I'm fairly sure the following will offend devout believers of any category, so I strongly suggest that such readers pick something else to read.
In the strictest sense of the term, I am an athiest. I don't believe in the existence of gods, as people commonly understand the word. This sometimes causes confusion, since I am not what you would call a strict materialist, and the popular concept of an athiest is someone who doesn't believe in any metaphysical, supernatural stuff at all.
I do believe that it's possible to call fire out of air, to heal without knives and chemicals (or herbs, if you prefer, it's all the same thing in the bloodstream), to move an object without touching it with one's hands (or feet, or arms, etc.). Not common or easy, mind you, but possible. I believe fairly firmly that it is possible to affect the operation of the world with one's will.
I am, to be sure, sufficiently materialist to also think these possibilities are probably arrived at by means of the forces and particles physics is so fond of studying: electricity, chemistry, magnetics, exchange of pheromones and vibrating particles and whatnot. I am also sufficiently skeptical to immediately doubt anyone who claims to be able to do anything I cited in the paragraph above. I believe it's possible, but I want proof.
The reason for this jaunt into theoretical physics, in a discussion of religion, is to explain why I think what I do about gods. You see, I think that what people call gods are simply the ways we delineate our own potential.
Think about what gods are supposed to be able to do. Create matter, frequently out of themselves (sounds like energy-matter conversion to me), meddle egregiously in people's lives, judge rightly, protect or smite depending on what side you're on, really live it up, have complete serenity. Are these not things we do ourselves? Most scholars of mythology would agree, and say that the only difference is one of degree. Gods do these things all the time, which humans can't.
But I think that we can.
My view is that gods do not exist. We exist. We live. What people call gods are simply a collective boundary, marking the edge of what we think is possible. As we develop as a species, that boundary will likely change. Indeed, it has been changing constantly for millenia. The catch is that most people don't believe that edge is something we can actually reach. No, they attribute it to some greater being. One with the power, or the wisdom depending on the flavor of god, to actually accomplish what poor, limited humans can't.
What a cop out.
I've spent a fair amount of time trying to come up with a reason I could believe to explain why people refuse to belive that we do have the power and wisdom to reach those edges reserved for gods. In the end, I think it comes down to fear. Fear of responsibility seems most likely, to me. After all, it is a huge responsibility to have power to create and destroy, to judge, to interfere. Personally, I suspect the realization of this responsibility was one of the main reasons why people developed a concept of an abstract and distant god (in Western Christianity, at any rate). We finally grasped the concept of repercussions, and it no longer made sense for a benign god to casually meddle in people's lives. I doubt it's coincidence that this shift accompanied an abrupt increase in humankind's abilitly to manipulate the material world. We got scared by ourselves.

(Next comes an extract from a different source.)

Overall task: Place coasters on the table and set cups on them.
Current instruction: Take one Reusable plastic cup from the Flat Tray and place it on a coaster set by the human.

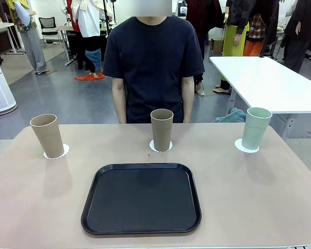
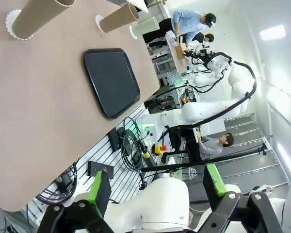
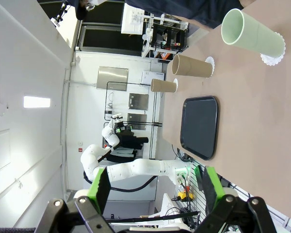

Not enough, in some cases, but nevertheless.
I've seen the phenomenon in a lot of college students. I was one of them. It's what causes Crush On A Prof Syndrome. The professor in question is never really such a paragon as the student thinks, in fact they're usually a mere icon to which the student attaches all those virtues she wishes she had herself. The trick is that she usually does have them, if only in embryo. That's precisely why she wants them! She just can't believe it. Not yet. If everyone is very lucky, she will come to believe it. Sometimes she never does, and that is a genuine tragedy because she will go through her life constantly looking for some external agency to do for her what she could so easily do herself if she only realized it. Watching the awakening or its failure are two of the very few things in my job that, for completely opposite reasons, can make me cry.
That is exactly what I think people do with gods. It's even handier with gods, because there's nothing actually there to try and convince them that the potential belongs to the beholder.
It disturbs me horribly when I hear people claim to talk to their gods, though not because I think they're talking to themselves. I do that all the time, and consider it perfectly natural. No, it's because they would never consider that the source of comfort and peace they're touching is really inside of them and not outside.
Why do people think they're so small inside?
I suppose a lot of my attitude toward gods comes down to my perceptions of identity. Most people can't seem to handle the concept of being more than "I", more than a single conciousness in one self. And isn't that what omniscience would require? To set the boundaries of self at the edge of the world, to percieve everything inside them. One way this is framed, in those philosophies that advocate human ability to reach such a condition, is the loss of self. That is not how I would put it. Call it a multiplication of self.
Though I can see where it's easy to lose the way back to a limited consciousness, once multiplied.
I understand why this could be a...startling idea to anyone who isn't accustomed to it. But it shouldn't be alarming. Honest, it shouldn't.
Denying our potential, and our responsibility, won't make either thing go away. Trying to slough them off onto ideas that we created ourselves, that are ourselves, is not, in my opinion, a very good answer.
So, you see, that's why I don't believe in gods. And I don't believe in them very strongly.